In NLP, data augmentation implies generating synthetic variations of your current data to make your machine-learning models more robust. Moving towards making the training data more diverse has been shown by techniques like synonym replacement, random insertion, random swap, and deletion to improve model performance (Karimi, Rossi & Prati, 2021; Bayer, Kaufhold & Reuter, 2022).

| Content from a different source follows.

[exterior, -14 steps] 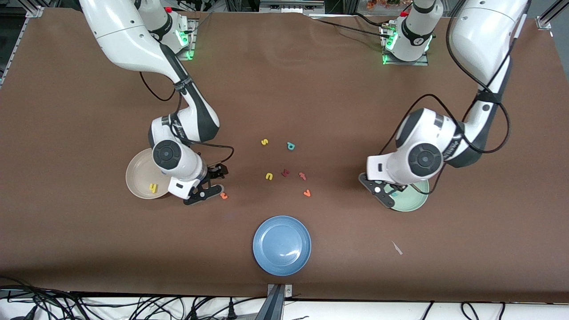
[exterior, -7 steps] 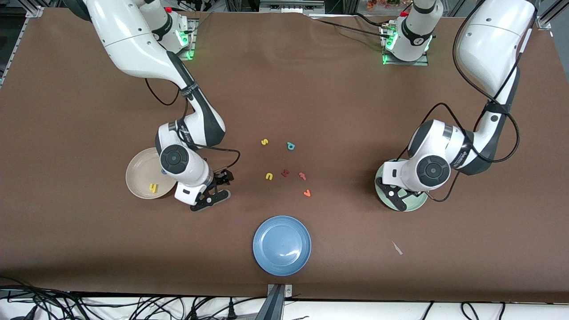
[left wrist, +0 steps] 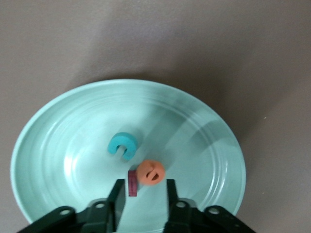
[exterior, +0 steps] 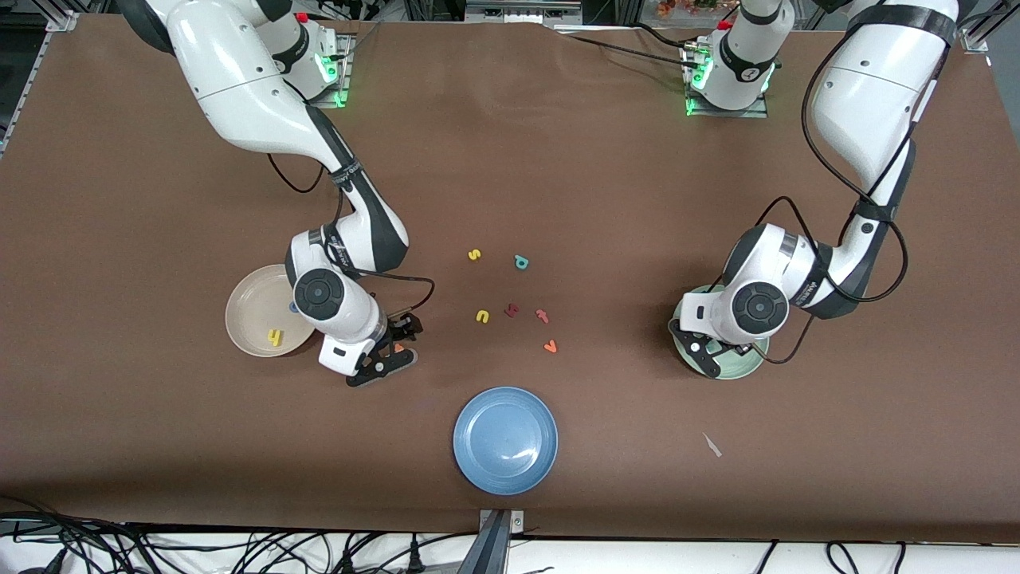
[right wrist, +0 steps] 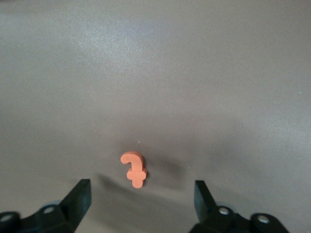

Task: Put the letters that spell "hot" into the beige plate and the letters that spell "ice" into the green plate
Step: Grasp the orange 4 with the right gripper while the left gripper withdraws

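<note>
The beige plate (exterior: pixel 249 317) holds the yellow h (exterior: pixel 275 337). Beside it, toward the table's middle, the orange t (right wrist: pixel 133 170) lies flat on the brown table. My right gripper (exterior: pixel 397 343) (right wrist: pixel 142 194) hangs low over the t, open wide, a finger on each side and neither touching it. My left gripper (exterior: pixel 715 356) (left wrist: pixel 143 190) is over the green plate (exterior: pixel 741 368) (left wrist: pixel 204 131), open. In that plate lie the teal c (left wrist: pixel 123 144) and the orange e (left wrist: pixel 150 172), the e just off the fingertips. The dark red i (left wrist: pixel 131 183) stands on edge against one finger.
The blue plate (exterior: pixel 505 438) sits nearest the front camera. Loose letters lie mid-table: a yellow s (exterior: pixel 474 255), a teal a (exterior: pixel 521 261), a yellow n (exterior: pixel 482 316), a dark red letter (exterior: pixel 511 310), a pinkish t (exterior: pixel 542 316), an orange v (exterior: pixel 550 346). A white scrap (exterior: pixel 712 445) lies nearer the front camera than the green plate.
My left gripper moved in over the green plate and opened, and the e now lies in the plate. My right gripper shifted until its fingers straddle the orange t.
</note>
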Motion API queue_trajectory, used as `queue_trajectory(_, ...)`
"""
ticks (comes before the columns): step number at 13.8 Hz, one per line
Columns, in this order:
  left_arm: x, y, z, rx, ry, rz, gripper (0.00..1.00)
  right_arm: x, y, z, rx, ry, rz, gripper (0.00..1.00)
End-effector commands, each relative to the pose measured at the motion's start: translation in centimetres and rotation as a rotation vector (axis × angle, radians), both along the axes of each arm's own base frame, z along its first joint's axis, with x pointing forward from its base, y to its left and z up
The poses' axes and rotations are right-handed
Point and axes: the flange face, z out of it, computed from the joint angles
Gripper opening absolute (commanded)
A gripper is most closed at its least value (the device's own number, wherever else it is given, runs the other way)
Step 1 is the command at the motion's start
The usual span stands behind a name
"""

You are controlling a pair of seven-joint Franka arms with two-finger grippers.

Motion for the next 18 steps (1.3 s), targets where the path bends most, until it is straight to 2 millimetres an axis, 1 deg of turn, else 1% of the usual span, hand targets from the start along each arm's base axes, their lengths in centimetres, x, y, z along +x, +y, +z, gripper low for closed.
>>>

In addition, advanced methods such as generative adversarial networks (GANs) have been recently used to generate synthetic data that helps increase models classification accuracy using complement data manifold and better discriminate emotion classes (Santing, 2021; Zhu et al., 2018). Recent studies reveal that data augmentation greatly enhances the performance of emotion classifiers, especially in small and imbalanced datasets. Koufakou et al. (2023) applied methods such as easy data augmentation (EDA) and contextual embedding-based techniques to demonstrate ampliative increases in the performance of state-of-the-art models like Koufakou et al. (2023). Similarly, Tang, Kamei & Morimoto (2023) suggested a suite of data augmentation strategies that make fine-tuned models such as DistilBERT more robust against adversarial attacks.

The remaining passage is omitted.